Local news footage also showed a car on fire. On Saturday night, cars and buildings, including a gas station, had been set ablaze.

Police in Milwaukee, in the state of Wisconsin, said Smith had fled from a car after being stopped by officers in traffic on Saturday afternoon; he died from his injuries at the scene.

Smith had a “lengthy arrest record”, police said on Sunday.
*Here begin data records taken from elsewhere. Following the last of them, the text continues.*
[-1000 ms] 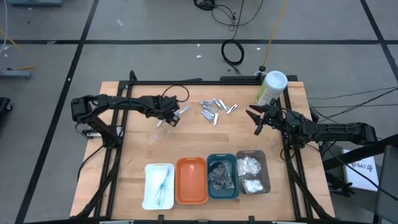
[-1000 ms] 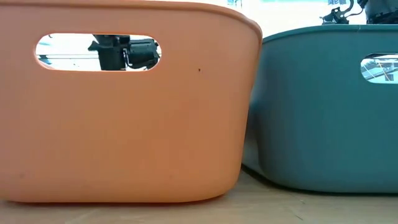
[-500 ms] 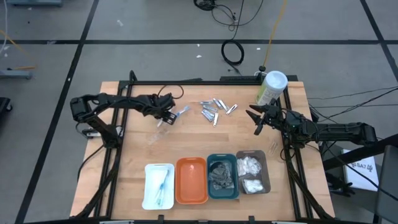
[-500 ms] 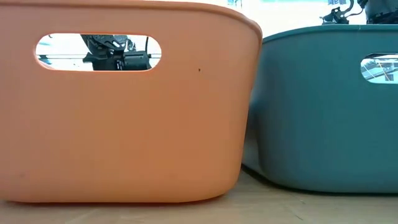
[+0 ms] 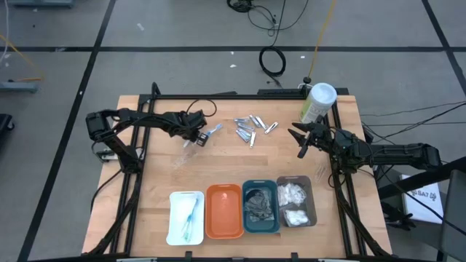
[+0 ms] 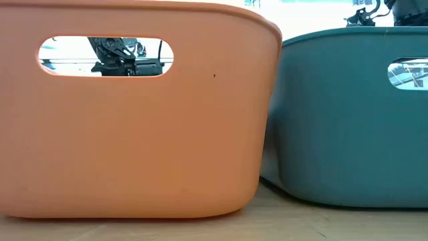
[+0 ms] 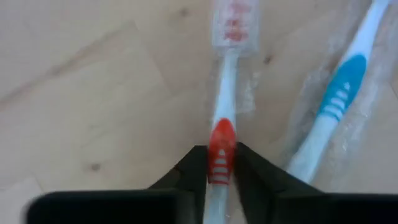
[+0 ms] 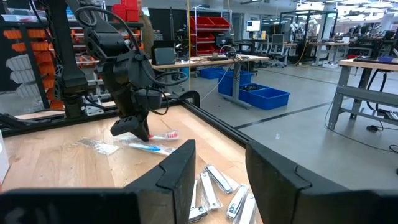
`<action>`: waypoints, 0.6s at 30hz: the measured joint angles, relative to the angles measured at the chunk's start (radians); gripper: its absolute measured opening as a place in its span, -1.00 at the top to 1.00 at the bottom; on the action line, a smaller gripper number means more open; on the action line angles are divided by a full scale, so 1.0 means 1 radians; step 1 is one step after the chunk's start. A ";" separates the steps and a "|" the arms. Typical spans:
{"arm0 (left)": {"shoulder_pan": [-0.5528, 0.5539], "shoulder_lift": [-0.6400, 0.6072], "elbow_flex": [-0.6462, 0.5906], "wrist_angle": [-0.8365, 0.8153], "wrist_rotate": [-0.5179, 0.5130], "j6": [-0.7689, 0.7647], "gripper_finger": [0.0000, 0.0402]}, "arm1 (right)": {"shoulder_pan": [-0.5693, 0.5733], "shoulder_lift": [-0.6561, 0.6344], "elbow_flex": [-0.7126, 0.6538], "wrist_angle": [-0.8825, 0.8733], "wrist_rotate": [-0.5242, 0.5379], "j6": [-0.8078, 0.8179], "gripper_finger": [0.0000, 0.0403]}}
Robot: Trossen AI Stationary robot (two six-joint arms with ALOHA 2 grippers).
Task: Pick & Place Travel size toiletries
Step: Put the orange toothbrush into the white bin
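I see light wood tabletop (image 5: pixel 160 204). Trays in a row: white tray (image 5: pixel 175 218), orange tray (image 5: pixel 223 212), teal tray (image 5: pixel 259 186), grey tray (image 5: pixel 309 198). Black left pincer (image 7: pixel 221 174) on clear-wrapped toothbrush w/ red-striped grip (image 7: pixel 222 149); 2nd toothbrush (image 7: pixel 339 106) has blue grip, white stripes. Nail clippers (image 5: pixel 253 127) silvery. Canister (image 5: pixel 316 103) pale green, white lid.

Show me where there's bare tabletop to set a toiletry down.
Bare wood spans the table middle, between the nail clippers and tray row. Also free: both front corners. Crowded: the back, around the left gripper, toothbrushes, canister and right gripper.
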 joint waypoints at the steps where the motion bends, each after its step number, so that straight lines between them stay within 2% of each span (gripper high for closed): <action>1: 0.000 -0.010 -0.002 -0.002 -0.005 0.004 0.83 | 0.000 0.000 0.000 0.000 0.000 0.000 0.35; 3: 0.002 -0.039 -0.005 -0.017 -0.022 0.003 0.91 | 0.000 0.000 0.000 0.000 0.000 0.000 0.35; 11: -0.039 -0.274 -0.004 -0.154 -0.046 -0.082 0.90 | 0.000 0.000 0.000 -0.001 0.000 0.001 0.35; 14: -0.140 -0.381 -0.003 -0.202 -0.024 -0.190 0.90 | 0.000 0.000 0.000 -0.007 0.000 0.003 0.35; 18: -0.395 -0.485 -0.003 -0.200 -0.085 -0.384 0.90 | 0.000 0.000 0.000 -0.010 0.000 -0.008 0.35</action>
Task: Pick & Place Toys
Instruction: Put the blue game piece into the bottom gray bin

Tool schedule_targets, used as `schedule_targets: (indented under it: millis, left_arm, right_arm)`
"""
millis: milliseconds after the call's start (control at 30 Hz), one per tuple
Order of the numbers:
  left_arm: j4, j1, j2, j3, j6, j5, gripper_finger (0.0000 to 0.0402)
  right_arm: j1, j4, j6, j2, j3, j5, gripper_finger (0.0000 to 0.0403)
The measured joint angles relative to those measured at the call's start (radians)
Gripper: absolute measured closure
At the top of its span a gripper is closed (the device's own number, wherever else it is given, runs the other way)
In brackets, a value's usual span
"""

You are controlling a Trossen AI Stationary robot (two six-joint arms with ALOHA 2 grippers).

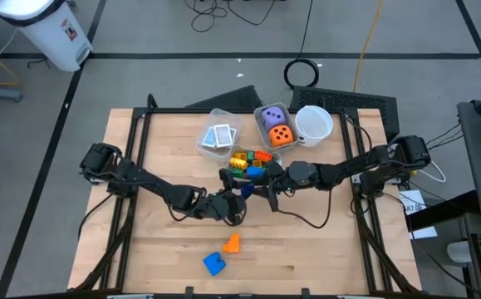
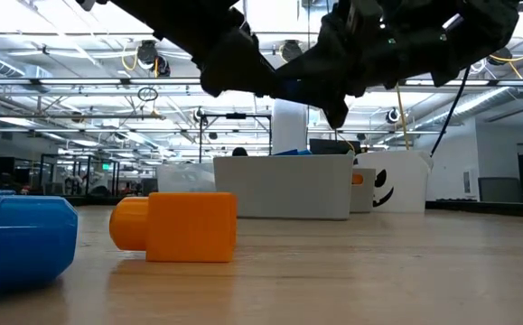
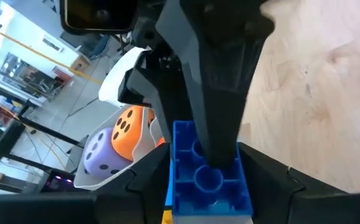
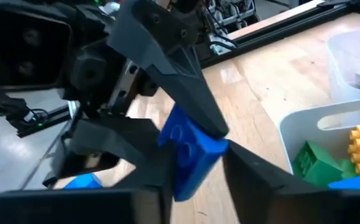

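Observation:
A blue brick (image 3: 207, 180) hangs over the middle of the table, between my two grippers, which meet there. My left gripper (image 1: 233, 203) comes from the left and is shut on it. My right gripper (image 1: 261, 186) comes from the right and is shut on the same blue brick (image 4: 189, 152). An orange block (image 1: 232, 242) and another blue block (image 1: 214, 264) lie on their sides on the wood near the front edge. More toys fill the bins at the back: coloured blocks (image 1: 248, 163), two dice (image 1: 276, 126), cards (image 1: 220, 136). My left gripper pinches the brick's two side walls (image 3: 178, 186) between its fingers, coming nearly level from the table's left. The brick's studded face is turned toward the wrist camera. It is clear of the table. My right gripper pinches the brick across its studded face (image 4: 178, 144) and its underside. One finger (image 3: 220, 106) lies over the studs. The fingers come nearly level from the table's right, opposite my left gripper. The brick sits tilted between them, off the wood.
Three clear bins (image 1: 215, 116) and a white cup (image 1: 313, 123) stand at the table's far middle, just behind the grippers. Bare wood lies to the left, the right and the front around the two loose blocks. Black frame rails (image 1: 132, 166) run along the table's sides.

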Motion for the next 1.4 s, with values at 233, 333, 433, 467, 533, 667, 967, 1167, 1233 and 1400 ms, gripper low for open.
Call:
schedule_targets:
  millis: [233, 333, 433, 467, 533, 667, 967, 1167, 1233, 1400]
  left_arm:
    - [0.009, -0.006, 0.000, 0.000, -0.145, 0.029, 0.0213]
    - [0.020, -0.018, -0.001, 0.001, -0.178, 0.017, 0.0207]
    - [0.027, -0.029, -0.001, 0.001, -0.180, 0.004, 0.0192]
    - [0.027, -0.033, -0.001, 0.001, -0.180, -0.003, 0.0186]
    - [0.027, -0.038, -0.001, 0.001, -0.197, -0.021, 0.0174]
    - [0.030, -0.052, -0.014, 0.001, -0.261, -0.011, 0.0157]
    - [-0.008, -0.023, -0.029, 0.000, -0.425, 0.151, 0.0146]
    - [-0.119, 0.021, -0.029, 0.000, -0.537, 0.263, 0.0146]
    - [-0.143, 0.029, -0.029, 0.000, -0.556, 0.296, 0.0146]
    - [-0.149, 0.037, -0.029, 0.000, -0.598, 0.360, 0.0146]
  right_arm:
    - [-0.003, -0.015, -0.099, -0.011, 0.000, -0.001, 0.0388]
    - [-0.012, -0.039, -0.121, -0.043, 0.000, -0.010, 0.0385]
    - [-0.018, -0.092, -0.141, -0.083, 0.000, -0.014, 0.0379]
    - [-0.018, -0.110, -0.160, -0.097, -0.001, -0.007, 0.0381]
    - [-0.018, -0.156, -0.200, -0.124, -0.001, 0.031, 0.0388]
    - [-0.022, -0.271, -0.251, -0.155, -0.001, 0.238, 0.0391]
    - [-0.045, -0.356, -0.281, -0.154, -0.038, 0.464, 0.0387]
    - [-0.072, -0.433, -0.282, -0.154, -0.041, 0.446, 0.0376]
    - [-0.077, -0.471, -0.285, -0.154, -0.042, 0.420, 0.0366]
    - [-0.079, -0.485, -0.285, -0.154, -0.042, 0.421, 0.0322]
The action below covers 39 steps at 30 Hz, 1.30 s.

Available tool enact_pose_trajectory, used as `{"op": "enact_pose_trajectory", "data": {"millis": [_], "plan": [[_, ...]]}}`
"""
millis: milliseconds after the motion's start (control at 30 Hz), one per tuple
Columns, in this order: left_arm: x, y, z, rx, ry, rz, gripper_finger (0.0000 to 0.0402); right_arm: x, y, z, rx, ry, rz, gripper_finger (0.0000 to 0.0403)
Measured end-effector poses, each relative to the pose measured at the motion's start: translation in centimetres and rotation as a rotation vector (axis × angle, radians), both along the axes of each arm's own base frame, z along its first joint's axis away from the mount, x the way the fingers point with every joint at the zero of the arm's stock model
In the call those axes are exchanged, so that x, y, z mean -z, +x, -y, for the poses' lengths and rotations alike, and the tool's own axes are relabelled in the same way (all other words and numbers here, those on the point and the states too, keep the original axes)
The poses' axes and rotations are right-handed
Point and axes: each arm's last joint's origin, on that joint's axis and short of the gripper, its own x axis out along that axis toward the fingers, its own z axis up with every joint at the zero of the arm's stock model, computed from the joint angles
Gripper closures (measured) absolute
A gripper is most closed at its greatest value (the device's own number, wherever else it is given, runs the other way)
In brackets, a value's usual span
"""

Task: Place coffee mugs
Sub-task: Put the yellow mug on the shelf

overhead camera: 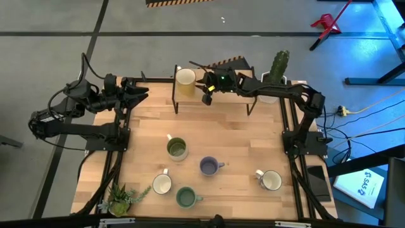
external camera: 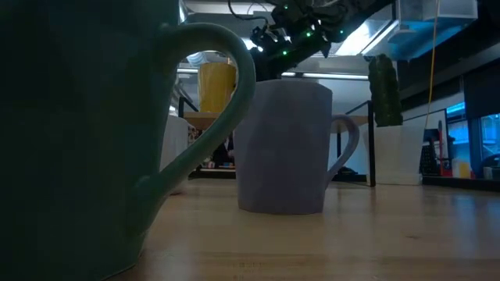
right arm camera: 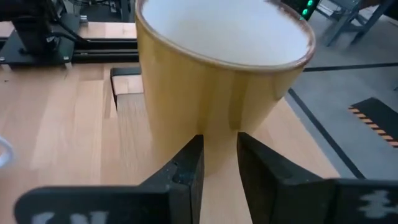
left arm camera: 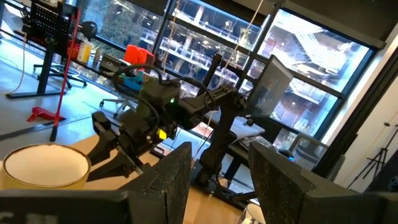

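A yellow mug (overhead camera: 185,82) with a white inside stands upright on a raised black-framed shelf (overhead camera: 247,104) at the table's far edge; it also shows in the low view (external camera: 217,84). My right gripper (overhead camera: 205,96) is just right of it, fingers nearly closed around its handle. Five mugs stand on the table: olive (overhead camera: 177,149), purple (overhead camera: 209,166), green (overhead camera: 185,197) and two white (overhead camera: 162,183) (overhead camera: 271,180). My left gripper (overhead camera: 136,95) waits open at the far left. My right gripper has the yellow mug's handle (right arm camera: 221,134) between its two fingers (right arm camera: 186,168), coming level from the table's right side. The mug stands upright with its base on the shelf. Whether the fingers press the handle or only flank it, the wrist view does not settle.
A cactus in a white pot (overhead camera: 278,66) stands at the shelf's right end, close behind my right arm. A small leafy plant (overhead camera: 120,199) sits at the near left corner. In the low view the green mug (external camera: 78,117) and purple mug (external camera: 285,148) fill the foreground.
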Motion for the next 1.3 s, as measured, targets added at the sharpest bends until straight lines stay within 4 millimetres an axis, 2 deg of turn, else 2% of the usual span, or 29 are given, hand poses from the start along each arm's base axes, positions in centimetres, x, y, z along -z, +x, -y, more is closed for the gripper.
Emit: {"op": "enact_pose_trajectory", "data": {"millis": [133,233,300,367,533,667,767,900,1033,1300], "plan": [[0.0,0.0,0.0,0.000,0.000,0.000,0.0248,-1.5,-0.1,0.0,-0.009,-0.020,-0.081,0.0320],[0.0,0.0,0.0,0.000,0.000,0.000,0.0248,-3.5,-0.3,-0.1,-0.008,-0.040,-0.142,0.0320],[0.0,0.0,0.0,0.000,0.000,0.001,0.0248,-4.7,-0.1,-0.8,-0.033,-0.048,-0.153,0.0320],[0.0,0.0,0.0,0.000,0.000,0.001,0.0248,-5.0,0.3,-1.9,-0.045,-0.059,-0.156,0.0320],[0.0,0.0,0.0,0.000,0.000,0.001,0.0248,-4.3,0.9,-4.6,-0.028,-0.064,-0.238,0.0320],[0.0,0.0,0.0,0.000,0.000,0.001,0.0248,-3.5,1.6,-5.8,-0.031,-0.075,-0.266,0.0320],[0.0,0.0,0.0,-0.001,0.000,0.001,0.0248,-2.2,2.9,-6.2,-0.078,-0.065,-0.250,0.0320],[0.0,0.0,0.0,0.000,-0.001,0.001,0.0248,-0.4,4.0,-5.9,-0.094,-0.045,-0.262,0.0320],[0.0,0.0,0.0,0.000,-0.001,0.001,0.0248,-0.5,4.1,-5.6,-0.052,-0.076,-0.251,0.0320],[0.0,0.0,0.0,-0.004,-0.001,0.001,0.0248,-1.1,3.8,-2.9,-0.004,-0.108,-0.190,0.0320]]}}
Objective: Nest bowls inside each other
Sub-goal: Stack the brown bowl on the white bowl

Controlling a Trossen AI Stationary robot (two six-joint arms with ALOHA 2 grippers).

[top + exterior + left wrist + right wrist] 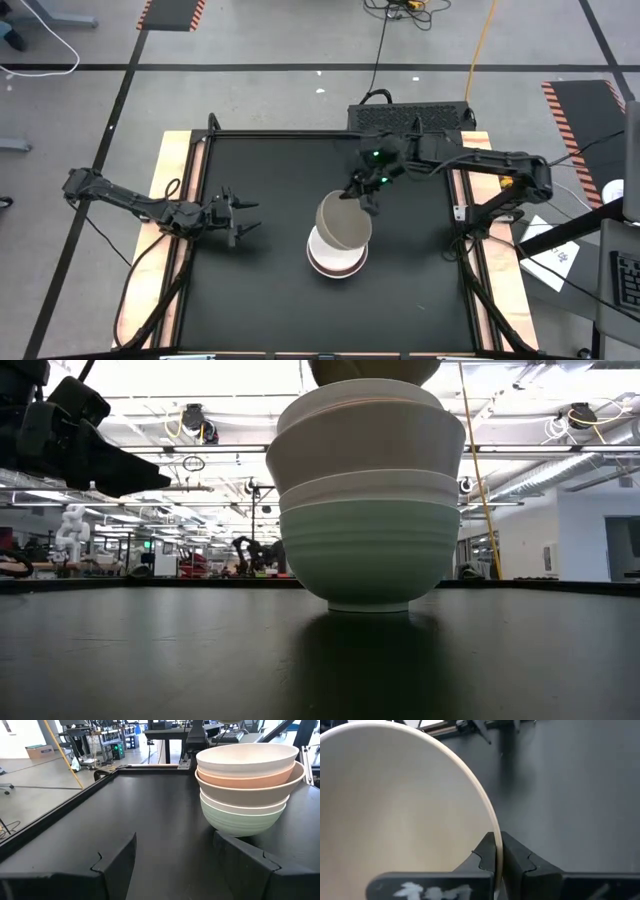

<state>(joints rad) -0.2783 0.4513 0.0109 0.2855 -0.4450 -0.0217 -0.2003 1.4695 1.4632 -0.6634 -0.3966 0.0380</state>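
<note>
Right gripper (362, 190) is closed on the rim of the olive-tan bowl (343, 222); in the right wrist view its fingers (512, 857) pinch the thin rim from both sides. The bowl is held in the air over the stack of bowls (337, 258), overlapping it on the far side in the high view; only its underside (374, 370) shows at the top of the low view, above the stack. Stack stands near the middle of the black table (270, 290), slightly right of centre. Stack order, bottom up, per left wrist view: mint-green bowl (240, 819), beige-grey bowl (240, 798), coral-pink bowl (245, 781), white bowl (247, 757). Left gripper (243, 217) sits at the left side of the table, well apart from the stack, fingers parted and holding nothing.
</note>
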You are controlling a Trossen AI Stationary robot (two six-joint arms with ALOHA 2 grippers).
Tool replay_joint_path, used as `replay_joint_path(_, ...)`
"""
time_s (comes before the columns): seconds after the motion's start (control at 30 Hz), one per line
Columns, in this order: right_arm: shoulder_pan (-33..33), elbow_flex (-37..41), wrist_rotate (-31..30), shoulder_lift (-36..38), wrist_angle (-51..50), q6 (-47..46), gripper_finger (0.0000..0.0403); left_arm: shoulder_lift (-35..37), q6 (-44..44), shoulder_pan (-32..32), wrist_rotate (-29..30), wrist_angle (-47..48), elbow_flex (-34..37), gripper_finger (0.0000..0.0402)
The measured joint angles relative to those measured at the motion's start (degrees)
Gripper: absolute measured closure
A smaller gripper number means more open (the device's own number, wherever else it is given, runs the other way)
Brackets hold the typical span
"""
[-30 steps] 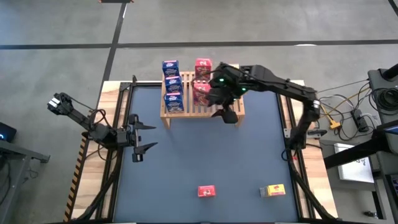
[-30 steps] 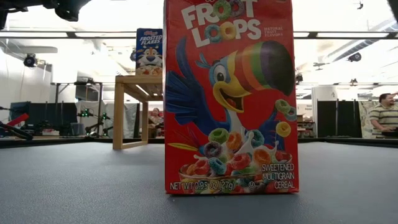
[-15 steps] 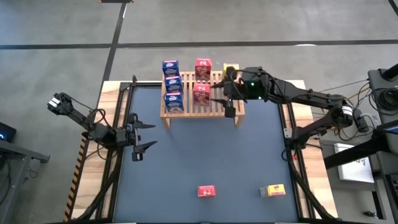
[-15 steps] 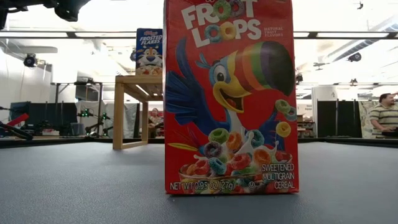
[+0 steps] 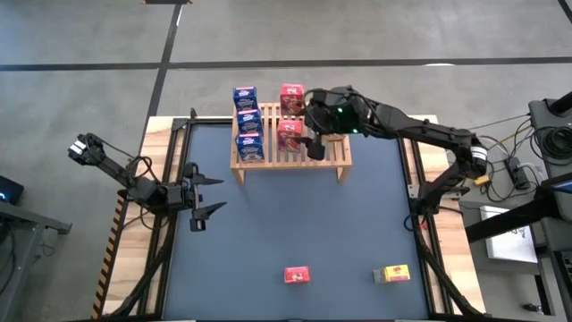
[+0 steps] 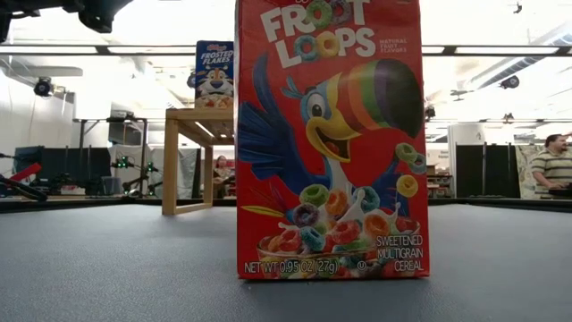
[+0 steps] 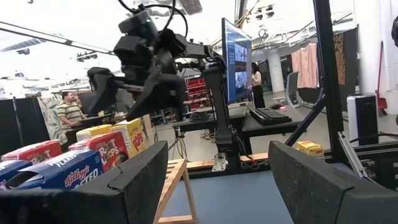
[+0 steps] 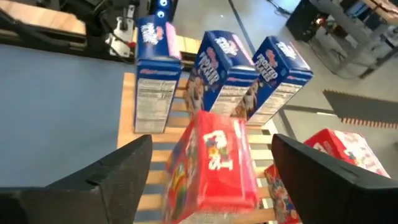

The Milwaukee Journal-Sentinel newspaper reported he had been charged over a shooting and witness intimidation, charges that were eventually dropped.

Milwaukee police chief, Edward Flynn, did not say what prompted officers to stop Smith’s car, saying only that he was “behaving suspiciously”. Footage of the shooting was captured by a body camera worn by the officer who fired the shots, who was African-American.

On Sunday, Wisconsin Governor Scott Walker made the National Guard available to Milwaukee police should more violence occur later in the day.

Khalif Rainey, who represents the area where the violence hit Milwaukee’s city council, said people were “tired of living under this oppression” in a city that is 40% black.

“Now this is a warning cry,” he added. “Where do we go from here? Where do we go as a community from here?”

In 2014, police shot dead an unarmed black man, Dontre Hamilton, in Milwaukee, leading to protests in the city. Prosecutors chose not to charge the officer responsible.

In December, the US Justice Department said it would carry a full review of Milwaukee’s police department, at its request, to look into areas for improvement.

Mayor Barrett called for restraint and understanding towards Smith’s family.

“A young man lost his life yesterday afternoon,” he said. “And no matter what the circumstances are, his family has to be hurting.”